Not just can there be no wrong way to hold the phone, the general reception seems a lot better now. We repeated our tests from this past year. We made a few calls from the residential section of really poor coverage and while the iPhone 4 barely held to signal, similar to every other phone we’ve tested, the iPhone 4S (working on the same network) showed at least 2 to 3 bars. There have been. No dropped calls, no voice drops.

You should note that based on Apple the iPhone 4S has double the amount SAR values of the previous iPhones, but within safety levels. We guess that's the price to pay for that excellent reception.

No doubt you've heard the iPhone 4S is a world phone focusing on both CDMA and GSM networks. This works just one way though. CDMA is just available on handsets activated to be used on a CDMA network. Should you bought your iPhone with a GSM Sim it won't support CDMA.

The loudspeaker performs much better than on the iPhone 4, although not a massive improvement. It scored Average within our traditional loudspeaker test, while all the iPhone 4 had a Substandard result. The results act like what we saw around the iPad 2, we guess both devices make use of the same speakers.

Anyway, although the iPhone 4 and 4S score equal within the pink noise and also the music/voice tests, the 4S sounds richer and deeper. Within the ringtone test it comes with an increase as high as 8db.

FaceTime video calling over Wi-Fi is enabled around the iPhone 4S of course. The iPhone 4, iPad 2 and also the new generation of Macs, as well as the last-gen ipod itouch are the compatible devices.
iMessage service - free messaged between all supported iOS devices
The messaging app stores all your messages within threads and offers choices for mass delete and forwarding. There is a search field, MMS support (if you opt to fasten a multimedia file) and character counter. The SMS delivery reports continue to be missing though.

iOS 5 keeps the easy and intuitive interface but brings a functionality boost with the iMessage service. The iMessage service enables you to exchange messages between iOS 5-running iGadgets via Wi-Fi or 3G. You are able to send plain text as well as multimedia (pictures, sounds, videos) messages.
To activate the iMessage you need to simply visit Settings->Messages and switch it on. But how does it work?

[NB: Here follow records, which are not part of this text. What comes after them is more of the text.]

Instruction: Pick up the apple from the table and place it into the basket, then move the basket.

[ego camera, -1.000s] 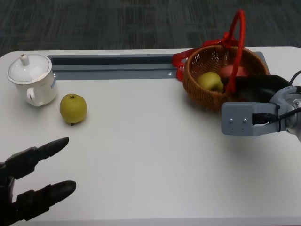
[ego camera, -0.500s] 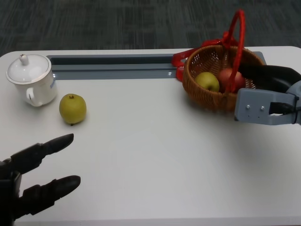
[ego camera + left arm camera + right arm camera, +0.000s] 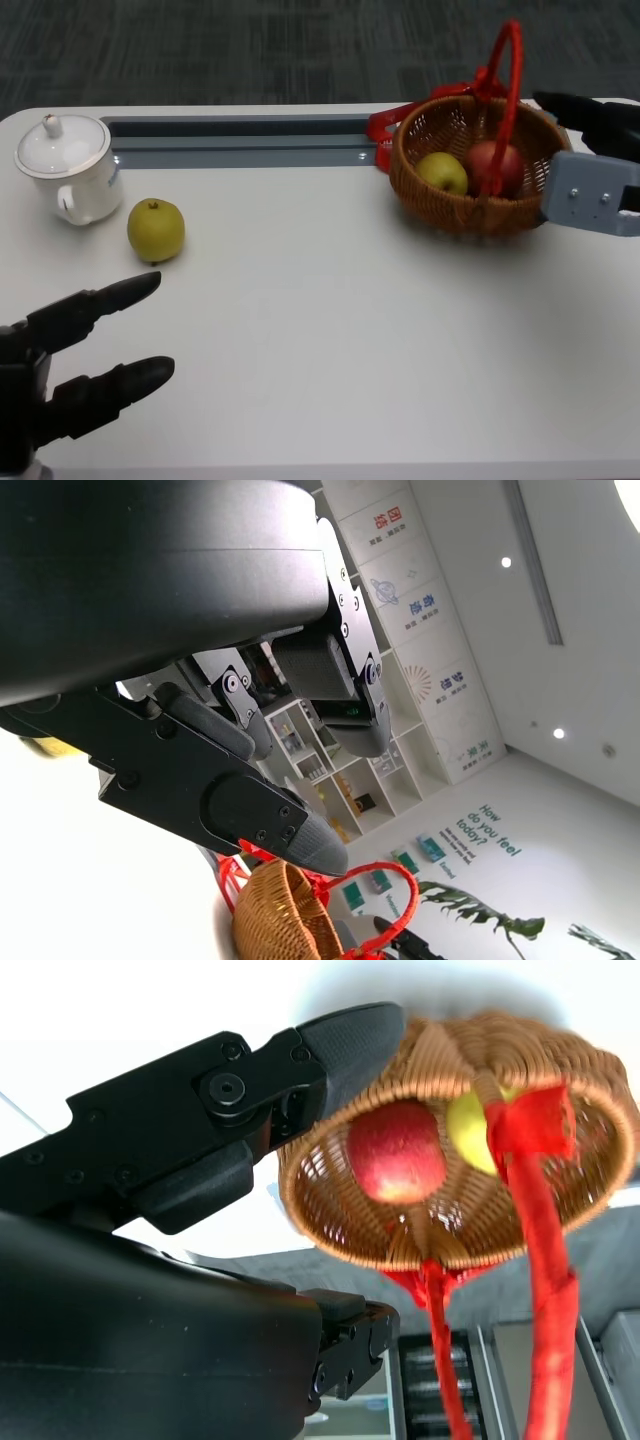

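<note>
In wicker basket (image 3: 470,205): round red apple (image 3: 497,162).

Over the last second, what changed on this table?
The right hand drew out of the basket to its right side, leaving the red apple inside beside the green fruit; it now holds nothing. The left hand crept slightly forward, open. The basket, the pear and the cup stayed put.

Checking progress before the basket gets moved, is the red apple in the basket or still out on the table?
In the basket. The red apple sits inside beside a yellow-green fruit, below the rim.
</note>
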`<state>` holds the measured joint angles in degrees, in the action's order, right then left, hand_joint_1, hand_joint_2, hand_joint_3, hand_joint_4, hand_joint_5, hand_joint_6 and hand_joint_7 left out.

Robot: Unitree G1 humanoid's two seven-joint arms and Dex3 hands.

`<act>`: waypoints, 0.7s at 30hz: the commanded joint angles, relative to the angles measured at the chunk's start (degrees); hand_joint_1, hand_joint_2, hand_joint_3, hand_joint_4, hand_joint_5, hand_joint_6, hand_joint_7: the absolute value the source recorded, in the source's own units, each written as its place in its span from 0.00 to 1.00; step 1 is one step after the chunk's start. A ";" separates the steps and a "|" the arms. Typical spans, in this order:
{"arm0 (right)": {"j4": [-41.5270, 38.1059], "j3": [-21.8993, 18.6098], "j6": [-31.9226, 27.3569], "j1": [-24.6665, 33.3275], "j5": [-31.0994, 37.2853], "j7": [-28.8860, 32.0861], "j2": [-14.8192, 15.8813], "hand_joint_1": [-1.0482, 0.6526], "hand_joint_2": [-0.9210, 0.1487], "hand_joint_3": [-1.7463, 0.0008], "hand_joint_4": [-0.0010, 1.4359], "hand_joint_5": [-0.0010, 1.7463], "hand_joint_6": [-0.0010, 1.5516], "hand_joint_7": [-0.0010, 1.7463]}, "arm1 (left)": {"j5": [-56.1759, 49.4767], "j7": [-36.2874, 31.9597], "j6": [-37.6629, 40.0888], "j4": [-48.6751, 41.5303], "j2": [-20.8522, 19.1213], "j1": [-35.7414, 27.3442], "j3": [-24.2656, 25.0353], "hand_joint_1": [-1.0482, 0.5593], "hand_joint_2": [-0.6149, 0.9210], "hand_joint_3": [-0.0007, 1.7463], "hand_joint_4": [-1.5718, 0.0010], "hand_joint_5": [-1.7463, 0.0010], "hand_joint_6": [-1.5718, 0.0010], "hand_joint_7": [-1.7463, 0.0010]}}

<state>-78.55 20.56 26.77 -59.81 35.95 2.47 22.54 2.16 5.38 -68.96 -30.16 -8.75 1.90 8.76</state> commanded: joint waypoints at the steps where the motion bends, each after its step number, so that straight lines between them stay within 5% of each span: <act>1: 1.08 -1.88 2.34 0.78 -2.25 0.15 2.79 0.02 0.07 1.00 0.10 0.00 0.06 0.00 | 1.04 0.83 0.26 -0.22 -1.52 0.60 -0.11 0.27 0.91 0.00 0.36 0.99 0.38 0.99; 11: 3.00 -5.40 12.93 6.48 -6.36 2.01 7.39 0.03 0.05 0.99 0.14 0.01 0.09 0.01 | 2.22 2.05 0.66 -1.02 -2.28 2.02 -0.38 0.28 0.90 0.00 0.35 0.98 0.38 1.00; 21: 10.67 -8.54 31.60 17.53 -9.36 9.19 6.90 0.19 0.08 1.00 0.19 0.01 0.15 0.01 | 3.75 4.35 1.03 -1.71 -3.66 3.63 -1.06 0.28 0.90 0.00 0.37 0.99 0.42 1.00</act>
<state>-69.45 13.10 56.12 -44.08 27.48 9.38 29.24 4.89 9.20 -68.22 -31.54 -11.13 5.19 7.40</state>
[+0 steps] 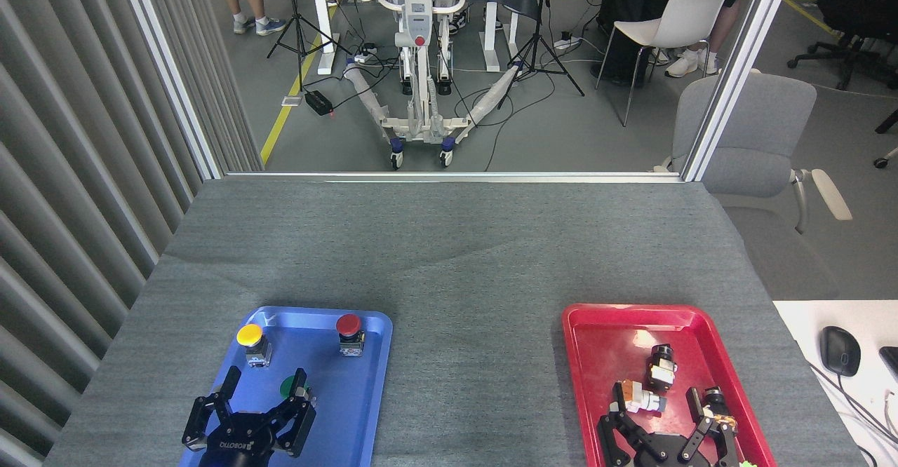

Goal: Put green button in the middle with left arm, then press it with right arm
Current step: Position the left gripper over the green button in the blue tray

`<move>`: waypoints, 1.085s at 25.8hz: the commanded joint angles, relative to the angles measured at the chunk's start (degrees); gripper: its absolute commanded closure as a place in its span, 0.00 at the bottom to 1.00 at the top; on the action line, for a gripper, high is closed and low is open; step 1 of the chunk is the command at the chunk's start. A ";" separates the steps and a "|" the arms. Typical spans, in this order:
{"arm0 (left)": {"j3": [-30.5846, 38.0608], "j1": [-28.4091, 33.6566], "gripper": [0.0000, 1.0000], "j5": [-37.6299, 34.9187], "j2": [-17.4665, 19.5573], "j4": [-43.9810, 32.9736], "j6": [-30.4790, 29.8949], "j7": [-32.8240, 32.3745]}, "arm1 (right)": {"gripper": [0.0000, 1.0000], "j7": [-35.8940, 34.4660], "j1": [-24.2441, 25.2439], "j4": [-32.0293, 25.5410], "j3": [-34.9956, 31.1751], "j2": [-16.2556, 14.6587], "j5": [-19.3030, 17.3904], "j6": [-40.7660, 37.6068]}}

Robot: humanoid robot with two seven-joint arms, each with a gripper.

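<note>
The green button (pixel 291 386) stood in the blue tray (pixel 372 355), between the spread fingers of the left claw (pixel 261 398), which was open around it but not yet gripping. The right claw (pixel 666 421) waited open over the red tray (pixel 603 341). Farther, the glossy yellow button (pixel 251 341) and red button (pixel 349 332) stood upright; the middle (pixel 470 355) of the felt-like bench was bare.

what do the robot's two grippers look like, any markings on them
Both are black, multi-fingered claws with jointed, linked fingers. The left gripper, over the blue tray, has ROBOTIQ printed in white on its palm. The right gripper, over the red tray, is the same build; no marking shows on it.
</note>
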 commanded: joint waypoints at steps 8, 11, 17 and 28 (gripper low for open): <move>0.29 0.33 0.01 0.04 0.61 0.18 1.75 0.32 | 0.00 -0.31 0.31 -0.63 -1.78 -0.69 -0.20 -0.60; 0.29 0.07 0.01 0.04 0.61 0.27 1.84 0.23 | 0.00 -0.31 0.31 -0.63 -1.78 -1.04 -0.03 -0.16; 0.38 -0.02 0.01 -0.31 0.53 -0.96 2.10 0.32 | 0.00 -0.58 0.31 -0.63 -1.52 -0.51 -0.03 -0.60; 0.38 -0.63 0.01 -0.05 0.70 -0.61 1.75 0.85 | 0.00 -0.58 0.75 -0.55 -1.52 -0.95 -0.20 -0.60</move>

You tap around the new message button and you'll begin to see the standard message composer with a green SEND key. When you choose a recipient you will find a small loading icon next to the name. When the person you're texting has got the iMessage service, your SEND key will turn blue and also the top bar will say New iMessage instead of New Message. Yes, it’s all automatic.

The rest is fairly simple - you type, you add content (optional) and hit send. The iMessage conversations are color-coded to vary from the standard SMS/MMS - their bubbles are blue rather than green.

The iMessage service is essentially an IM - in an iMessage conversation you can observe when the other person is typing and you get their messages instantly. You may also get Read Receipts - something they still don’t offer within the usual SMS app. Go figure!
One more thing about iMessage - your ID is either your telephone number or your email - just as in FaceTime.

New Mail app
The Mail app receives a few tweaks of its own. It supports multiple email accounts (configurable in the Settings app) and offers Universal Inbox (showing all your mail at the same time). The Mail app will also support threads, email archiving and quick lookup of documents because of the integrated doc viewer. There is also a wide open With… option, offerings depending on what you have installed (PDF reader, mobile office, iBooks, etc).

If you open your Inbox striking the Edit button, you have a Mark key alongside Move and Delete. Now you can mass mark emails as read/unread or flag them as important. Unfortunately, a "Select All" option is still missing.

Bold, Italic and Underline font styles are put into the written text editing options as well as quote font size levels. Text selection works the usual way (tap&hold&select) and the available options can look just you have made the choice: Cut/Copy/Replace/Bold Italic Underline/Quote Level. Quote Level will increase / reduce the quote symbols before the text you're quoting.